Ma non possiamo dimenticare che ciò che non ha subìto Isacco, lo subirà Gesù. È questa la tradizione ecclesiale, che vede realizzarsi puntualmente nella passione e morte di Gesù quel sacrificio che ad Abramo è stato impedito di consumare. La voce che ha fermato il braccio di Abramo non ha fermato i Romani che mettevano in croce il Figlio di Dio. Lo sottolinea anche Paolo nella seconda lettura: «Dio non ha risparmiato il proprio Figlio, ma lo ha consegnato per tutti noi» (Rm 8,32).
Tutto il racconto della trasfigurazione ha infatti sullo sfon­do la croce. La logica di Dio è diversa dalla logica de­gli uomini e la gloria passa attraverso il sacrifico. Così è stato per Gesù, così è anche per noi. Senza croce, cioè senza impegnare la vita in obbedienza a Dio, non ci sarà trasfigurazione-risurrezione.

Incontrare il volto luminoso di Dio
Tornando al coinvolgimento di Pietro, Giacomo e Giovanni in estasi davanti alla bellezza della trasfigurazione di Gesù, c’è da dire che anche nella nostra vita, pur carica del peso dell’oscurità e della sofferenza, non mancano squarci di trasfigurazioni e di bellezza, nei quali Dio lo si incontra davvero, lo si sente a un passo da noi, se ne fa esperienza viva, immediata.
Questi momenti di esperienza forte di Dio non sono un’illusione, dal momento che sono testimoniati pra­ticamente da tutti i veri credenti. Diventano possibili soprattutto nei momenti di preghiera vera come per Gesù: «Gesù… salì sul monte a pregare. Mentre pregava, il suo volto cambiò d’aspetto e la sua veste divenne candida e sfolgorante» (Lc 9,28-29). Dio non si sperimenta nel trambusto, nel caos, nell’agitazione delle attività. Bisogna in qualche modo conqui­starsi degli spazi in cui si possa fare silenzio, per en­trare in noi stessi. «Volete conoscere Dio? Mettetevi in ginocchio» (Fulton Sheen).
Un parroco torinese, don Paolo Gariglio, promotore di molte iniziative pastorali, ha voluto invitare nel teatro della sua parrocchia tutti coloro che pensavano di aver incontrato Dio. Si sono ritrovati in trecento in un teatro gremito e molti hanno potuto raccontare la loro storia singolarissima, il loro incontro personale con Dio.
«Dio si fa conoscere a coloro che lo cercano», dice Pa­scal.

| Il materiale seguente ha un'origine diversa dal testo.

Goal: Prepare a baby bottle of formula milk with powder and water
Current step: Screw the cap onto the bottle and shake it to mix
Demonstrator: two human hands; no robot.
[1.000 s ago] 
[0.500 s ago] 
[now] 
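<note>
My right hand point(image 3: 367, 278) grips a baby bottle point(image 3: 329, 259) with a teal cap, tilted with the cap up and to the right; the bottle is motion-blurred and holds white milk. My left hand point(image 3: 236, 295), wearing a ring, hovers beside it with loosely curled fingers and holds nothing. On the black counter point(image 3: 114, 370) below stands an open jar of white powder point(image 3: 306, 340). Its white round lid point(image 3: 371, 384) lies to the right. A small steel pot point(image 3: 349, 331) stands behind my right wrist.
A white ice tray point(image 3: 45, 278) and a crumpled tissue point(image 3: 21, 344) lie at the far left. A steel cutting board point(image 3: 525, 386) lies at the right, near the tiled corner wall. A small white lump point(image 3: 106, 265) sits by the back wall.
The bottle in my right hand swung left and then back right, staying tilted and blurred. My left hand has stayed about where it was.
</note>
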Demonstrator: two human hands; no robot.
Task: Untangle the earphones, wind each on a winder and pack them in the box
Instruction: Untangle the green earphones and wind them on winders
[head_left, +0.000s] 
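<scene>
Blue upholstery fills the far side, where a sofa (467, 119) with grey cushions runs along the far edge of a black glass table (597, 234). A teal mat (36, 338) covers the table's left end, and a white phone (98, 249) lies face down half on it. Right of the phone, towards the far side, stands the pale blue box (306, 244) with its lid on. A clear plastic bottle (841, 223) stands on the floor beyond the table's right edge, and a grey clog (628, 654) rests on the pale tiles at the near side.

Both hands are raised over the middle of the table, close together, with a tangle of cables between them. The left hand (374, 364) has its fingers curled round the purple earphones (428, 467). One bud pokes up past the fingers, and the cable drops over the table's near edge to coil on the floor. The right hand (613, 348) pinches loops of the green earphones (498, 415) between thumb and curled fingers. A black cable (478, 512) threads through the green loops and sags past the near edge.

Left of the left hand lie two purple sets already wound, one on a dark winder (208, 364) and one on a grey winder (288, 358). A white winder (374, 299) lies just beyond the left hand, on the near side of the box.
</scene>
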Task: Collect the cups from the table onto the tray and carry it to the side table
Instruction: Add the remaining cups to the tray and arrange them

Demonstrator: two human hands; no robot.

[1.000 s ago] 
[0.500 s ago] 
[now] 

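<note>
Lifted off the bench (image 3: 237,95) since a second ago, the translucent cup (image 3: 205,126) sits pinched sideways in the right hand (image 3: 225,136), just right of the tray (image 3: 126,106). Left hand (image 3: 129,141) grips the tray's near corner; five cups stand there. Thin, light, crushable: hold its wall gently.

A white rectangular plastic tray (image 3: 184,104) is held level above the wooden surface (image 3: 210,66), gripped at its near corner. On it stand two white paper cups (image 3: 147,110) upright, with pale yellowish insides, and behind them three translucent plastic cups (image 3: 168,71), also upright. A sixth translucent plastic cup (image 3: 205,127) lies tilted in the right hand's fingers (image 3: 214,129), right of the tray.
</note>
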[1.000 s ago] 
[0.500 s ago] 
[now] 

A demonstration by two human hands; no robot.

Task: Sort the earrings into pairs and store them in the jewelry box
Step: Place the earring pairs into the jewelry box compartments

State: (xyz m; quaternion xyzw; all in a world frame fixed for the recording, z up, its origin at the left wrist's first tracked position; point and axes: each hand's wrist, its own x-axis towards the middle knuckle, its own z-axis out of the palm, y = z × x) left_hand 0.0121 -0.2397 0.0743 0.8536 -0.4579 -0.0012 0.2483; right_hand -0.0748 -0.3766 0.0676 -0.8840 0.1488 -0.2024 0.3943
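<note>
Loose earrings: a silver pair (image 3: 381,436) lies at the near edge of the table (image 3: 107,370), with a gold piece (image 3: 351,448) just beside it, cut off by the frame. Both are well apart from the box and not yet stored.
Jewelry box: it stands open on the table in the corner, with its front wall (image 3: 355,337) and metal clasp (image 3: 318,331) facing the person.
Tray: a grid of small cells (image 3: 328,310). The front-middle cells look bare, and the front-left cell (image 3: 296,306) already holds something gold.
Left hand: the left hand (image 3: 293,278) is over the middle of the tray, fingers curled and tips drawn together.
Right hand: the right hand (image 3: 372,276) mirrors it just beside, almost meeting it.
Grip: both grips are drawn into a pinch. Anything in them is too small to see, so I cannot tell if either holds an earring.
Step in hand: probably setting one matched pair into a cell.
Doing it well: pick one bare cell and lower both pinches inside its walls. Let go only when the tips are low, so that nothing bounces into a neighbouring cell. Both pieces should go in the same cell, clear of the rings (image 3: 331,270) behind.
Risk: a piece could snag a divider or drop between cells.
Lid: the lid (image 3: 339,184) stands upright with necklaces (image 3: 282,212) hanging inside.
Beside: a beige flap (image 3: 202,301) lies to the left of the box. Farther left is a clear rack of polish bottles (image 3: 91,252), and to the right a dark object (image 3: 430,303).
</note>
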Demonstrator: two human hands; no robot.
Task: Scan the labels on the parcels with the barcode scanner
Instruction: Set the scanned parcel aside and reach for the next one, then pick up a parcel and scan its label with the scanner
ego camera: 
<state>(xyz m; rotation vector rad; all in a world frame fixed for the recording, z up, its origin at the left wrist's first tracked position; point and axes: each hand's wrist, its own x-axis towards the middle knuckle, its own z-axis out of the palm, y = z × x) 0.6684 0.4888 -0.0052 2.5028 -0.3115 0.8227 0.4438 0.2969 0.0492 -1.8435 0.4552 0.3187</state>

Ciò che noi dovremmo fare è creare le condizioni perché questa esperienza diventi possibile.
Dio si presenta a noi non tanto per un ragionamento intellettuale, ma attraverso un’esperienza vitale, un’intuizione di fondo irresistibile, che riconosce l’armonia dell’universo e che va oltre i dubbi e le brutture del mondo.

UN FATTO – UNA TESTIMONIANZA

«Dio nel suo amore, nella sua bontà verso gli uomini, nella sua potenza è giunto fino a concedere a coloro che lo amano il privilegio di vederlo. L’uomo con le sue sole forze non potrà mai vedere Dio. Ma se Dio lo vuole, può farsi vedere da chi vuole, quando vuole e come vuole. Come coloro che vedono la luce, sono nella luce e partecipano al suo splendore, così coloro che vedono Dio sono in Dio e partecipano al suo splendore. Lo splendore di Dio dona la vita: coloro che vedono Dio ricevono dunque la vita» (sant’Ireneo).